Football’s just a branch of science: how the beautiful game is turning into a numbers game

“We should be playing with two up front”, “We shouldn’t have subbed him off”, “I can’t believe they’ve left him on the bench”. Andre Doerr of Exasol writes.

  • 6 years ago Posted in

For most football fans, phrases like these should be fairly familiar. Whether we’re watching the match in the stadium, tuning in on the tv or radio, or reading the post-match report in the papers, we always think we know best. We see our teams play every week, and so naturally, we think we know those players inside out. Believing that we can do the job better than the managers is just part and parcel of the beautiful game.

 

But the opinions we have are often subjective, at best. As armchair managers, our decisions are based on ‘gut instinct’ or simply because we want to vent our frustration at how the match is going. And while those decisions are frequently wrong, there’s never the chance of that coming to light.

 

For the Premiership managers, of course, those decisions count. The substitutions, the formations, the starting team, the set pieces, and the playmaking are all out in the open for everyone to see – to praise and to criticise. Managers have their reputation, their job, their trophies, and club funding on the line each and every season. With the stakes so high, decisions clouded by emotion and unconscious human biases simply aren’t acceptable in the modern game – which is why, nowadays, sports management is turning into something of a science.

 

Most of the choices top teams now make can be traced directly to data analytics. Winning teams understand the power of big data, and that the smallest nugget of information within these vast data pools can make the difference between a win, a draw, and a loss. In recent years, we’ve become accustomed to this data-centric analysis of football: numbers and percentages relating to shots on goal, interceptions, and cards are incorporated into live TV. It’s easy to forget that clubs are relying on this data too.

 

By way of cameras and wearable tech, individual players can be monitored in training so that fatigue, heartrate, speed, the number of shots, passes completed, fouls conceded, and times dispossessed can all be collated and analysed to establish the strengths and weaknesses of a particular player. Keeping tally of the direction of a player’s penalty shots can even betray the unconscious bias of which side of the goal he prefers. With this knowledge, a goalkeeper can increase the chances of correctly “guessing” which way to dive.

 

To aggregate and apply all this data, teams and bookies often draw on a “second team” of data scientists. Given the need to quickly process vast amount of data, for flexible data structures, and the demand for low latency and high performance to make calculations mid-match and quickly analyse large pools of data, a fast in-memory database is preferable – and the results are astonishing.

 

Descriptive analytics were at the heart of the Leicester City’s success in the 2015/16 season, as the UK team overcame odds of 5000/1 to win the Premier League title.
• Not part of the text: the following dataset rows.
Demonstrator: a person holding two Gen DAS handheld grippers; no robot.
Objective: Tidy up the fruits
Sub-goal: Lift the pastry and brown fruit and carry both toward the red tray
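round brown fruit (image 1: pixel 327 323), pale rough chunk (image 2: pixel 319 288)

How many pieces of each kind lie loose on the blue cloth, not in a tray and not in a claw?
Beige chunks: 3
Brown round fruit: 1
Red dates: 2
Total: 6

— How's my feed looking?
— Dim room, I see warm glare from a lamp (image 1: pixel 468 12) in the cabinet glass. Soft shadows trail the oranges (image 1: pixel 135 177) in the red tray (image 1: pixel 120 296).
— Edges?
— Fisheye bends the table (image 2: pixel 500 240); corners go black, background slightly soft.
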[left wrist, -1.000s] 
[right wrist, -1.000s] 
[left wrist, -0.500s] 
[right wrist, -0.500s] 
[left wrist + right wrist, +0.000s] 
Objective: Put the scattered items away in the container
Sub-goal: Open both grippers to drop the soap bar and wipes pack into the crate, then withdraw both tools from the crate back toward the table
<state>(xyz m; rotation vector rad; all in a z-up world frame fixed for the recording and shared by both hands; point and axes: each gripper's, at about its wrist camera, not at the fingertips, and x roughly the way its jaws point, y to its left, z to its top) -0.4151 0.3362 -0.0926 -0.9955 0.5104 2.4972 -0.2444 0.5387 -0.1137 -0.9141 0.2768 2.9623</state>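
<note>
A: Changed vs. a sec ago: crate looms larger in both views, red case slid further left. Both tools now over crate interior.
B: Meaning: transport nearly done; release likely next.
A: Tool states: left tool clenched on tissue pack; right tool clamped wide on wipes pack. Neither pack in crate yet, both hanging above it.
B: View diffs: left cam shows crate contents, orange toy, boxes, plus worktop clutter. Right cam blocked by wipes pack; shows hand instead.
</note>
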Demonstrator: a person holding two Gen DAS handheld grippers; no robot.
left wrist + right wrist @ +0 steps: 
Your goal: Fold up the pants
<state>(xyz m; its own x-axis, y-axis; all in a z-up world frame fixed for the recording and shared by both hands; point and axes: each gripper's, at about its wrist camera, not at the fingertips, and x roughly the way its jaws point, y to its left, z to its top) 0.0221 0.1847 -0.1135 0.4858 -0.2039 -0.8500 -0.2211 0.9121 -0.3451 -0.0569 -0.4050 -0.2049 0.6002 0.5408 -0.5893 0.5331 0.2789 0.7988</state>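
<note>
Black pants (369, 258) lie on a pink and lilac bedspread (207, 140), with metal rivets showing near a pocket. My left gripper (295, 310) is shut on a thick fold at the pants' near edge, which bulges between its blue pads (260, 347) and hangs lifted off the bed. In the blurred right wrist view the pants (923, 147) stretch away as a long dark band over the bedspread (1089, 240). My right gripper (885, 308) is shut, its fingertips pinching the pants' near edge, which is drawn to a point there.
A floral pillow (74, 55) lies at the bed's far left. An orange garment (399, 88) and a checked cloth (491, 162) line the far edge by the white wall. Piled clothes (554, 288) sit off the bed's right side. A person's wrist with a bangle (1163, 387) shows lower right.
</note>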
Players were able to access interactive reports created by the team’s data scientists both before and after matches via tablets. This allowed them to see statistics and subjective comments and watch video footage, and adapt their training and play moving forwards. The use of analytics also enabled the team to assess injury concerns and achieve the lowest injury rate in the league, meaning Leicester City was able to play their strongest players week in, week out.

 

As analytical models become more informative, the transfer system has also become less reliant on human perception. Talent scouts used to be the conventional way to gather intelligence about potential purchases, and they would spend days watching unknown players in the pouring rain to find the next star.

 

While there is still a role for the traditional talent scout, most clubs’ recruitment policies now lean heavily on data analysis. Today, scouts will often watch players on a computer screen from the comfort of their desk, and matches will be supplemented by software which describes players, teams or matches, however obscure, around the world. Here an efficient in-memory databases make it possible to aggregate and analyse data from thousands of players at once, rather than preforming having to “roll up” – the data analyst’s term for selecting a manageable portion of a dataset, often to ensure their visualisations load quickly enough that their reports are responsive.

 

Data can be leveraged by external pundits, too. Of course, bookies have been using analytical modelling for quite some time, but now that this data is more widely available, others are able to make data-driven prediction too.

 

Lloyd’s of London, for example, correctly predicted that France would win the 2018 World Cup final before kick-off. Using players’ wages and endorsement incomes, alongside a collection of additional indicators to construct an economic model which estimates players’ incomes until retirement, the firm was able to rank players according to insurable value, with the French team coming out on top. On a separate occasion, a team of data scientists studied 10 years' worth of data on nearly half a million football matches and the associated odds offered by 32 bookmakers between January 2005 and June 2015. Applying an odds-averaging formula to upcoming football matches, the team made a profit of $957.50 after five months.

 

As data analytics runs the gamut of the professional football scene, its influence can be seen in everything from mid-match decisions to talent scouting, and its impact is testified in the victories it has produced. In a sport often decided by a single goal, clubs need all the help they can get.  And with the new season of the Premier League heating up, the team that takes “the extra time” to make the most of its data analytics abilities may well just win it.